In contrast, mean household incomes have been rising by 2-3 per cent a year over the same period. Studies are now suggesting that the disposable income of 400 million Chinese has actually stagnated or gone backwards over the past decade. Other indicators reveal that absolute poverty (those living on less than $US1.50 a day) has actually increased over the same period. Currently, more than half of the country is still living on $US2 a day or less.

The bottom line is that across-the-board incomes have not been rising at anywhere near the same rates as growth in gross domestic product--an exact reverse of what occurred from 1979-89, when the household rather than state sector drove economic activity and growth.

Within one generation, China has gone from being the most equal society in all of Asia, in terms of distribution of income, to the least. In China's state-dominated model, opportunity and privilege are tied to SOE and Chinese Communist Party connections. Of the CCP's 80-85 million members, four-fifths are the business elites, and those joining are upfront about the fact that they do so to gain access to opportunities that they would otherwise be precluded from. Unsurprisingly, Chinese elites have emerged as the strongest supporters of the one-party system.

The upshot is that a relatively small number of well-connected insiders benefit at the expense of the majority. It also means that the much-hyped transition towards a domestic consumption-led economy driving growth is all-but impossible under these circumstances.

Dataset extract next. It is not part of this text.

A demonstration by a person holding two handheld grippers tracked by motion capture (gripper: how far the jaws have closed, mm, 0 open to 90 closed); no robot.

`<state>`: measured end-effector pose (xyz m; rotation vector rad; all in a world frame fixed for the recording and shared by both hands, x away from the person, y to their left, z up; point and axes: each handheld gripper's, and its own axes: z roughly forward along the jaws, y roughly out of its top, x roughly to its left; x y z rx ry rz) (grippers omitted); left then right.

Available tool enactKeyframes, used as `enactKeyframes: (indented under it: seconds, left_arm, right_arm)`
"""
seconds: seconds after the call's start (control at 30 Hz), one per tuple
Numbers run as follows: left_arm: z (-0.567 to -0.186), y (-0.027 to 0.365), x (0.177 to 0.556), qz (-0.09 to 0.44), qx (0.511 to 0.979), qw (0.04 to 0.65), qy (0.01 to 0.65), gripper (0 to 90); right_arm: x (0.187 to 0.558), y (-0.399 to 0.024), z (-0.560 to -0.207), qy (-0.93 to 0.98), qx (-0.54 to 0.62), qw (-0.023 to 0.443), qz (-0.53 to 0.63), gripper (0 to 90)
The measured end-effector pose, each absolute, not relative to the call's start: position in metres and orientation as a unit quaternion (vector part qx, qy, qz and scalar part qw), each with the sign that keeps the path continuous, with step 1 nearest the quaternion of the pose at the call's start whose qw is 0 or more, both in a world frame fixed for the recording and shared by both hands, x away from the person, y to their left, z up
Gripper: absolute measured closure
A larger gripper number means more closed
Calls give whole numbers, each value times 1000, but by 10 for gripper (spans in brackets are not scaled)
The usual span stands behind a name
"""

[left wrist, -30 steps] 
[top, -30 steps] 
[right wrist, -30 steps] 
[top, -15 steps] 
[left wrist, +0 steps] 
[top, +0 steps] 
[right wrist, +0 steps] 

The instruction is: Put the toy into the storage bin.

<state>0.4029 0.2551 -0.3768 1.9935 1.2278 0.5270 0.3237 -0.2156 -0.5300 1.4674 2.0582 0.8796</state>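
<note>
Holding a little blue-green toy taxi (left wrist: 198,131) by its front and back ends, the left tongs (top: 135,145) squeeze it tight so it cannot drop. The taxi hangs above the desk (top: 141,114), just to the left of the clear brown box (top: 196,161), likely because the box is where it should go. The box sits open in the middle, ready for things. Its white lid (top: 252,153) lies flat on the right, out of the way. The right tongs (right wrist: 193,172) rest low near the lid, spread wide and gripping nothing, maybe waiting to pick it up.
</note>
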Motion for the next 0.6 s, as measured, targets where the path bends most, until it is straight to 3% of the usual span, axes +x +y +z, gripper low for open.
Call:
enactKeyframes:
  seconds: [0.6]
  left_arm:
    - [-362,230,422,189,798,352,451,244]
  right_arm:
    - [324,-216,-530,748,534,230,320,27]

The clear solution is for SOEs to take a back seat in the economy, allowing the country's fledging private sector to drive the next stage of development. This is what occurred in the once authoritarian systems in Japan, South Korea and Taiwan during their transition from middle to high-income, advanced economies.

As we know, the rise of an independently wealthy and powerful middle class in these countries eventually put enforceable legal limits on the power of political officials, and paved the way for democratic reforms to occur.

For China, its state-dominated approach to capitalism arose after a reflective period for the CCP after the 1989 countrywide riots, and the fall of authoritarian regimes in the former Soviet Union and in eastern Europe.

The emergence of the Chinese corporate state was gradually cobbled together to ensure that the CCP remains the primary dispenser of business, career, professional and even social opportunity in the country, thereby tying the futures of new and existing elites with that of the party.

The CCP's record of three decades of economic growth, albeit from a very low base, is impressive. But many Chinese economists, and even some political officials, are increasingly voicing their concern that such a political-economic model, despite its impressive achievements, is reaching its limits. Perhaps Abbott has moved a few steps faster than diplomatic protocol demands, but his comments have nevertheless hit the mark.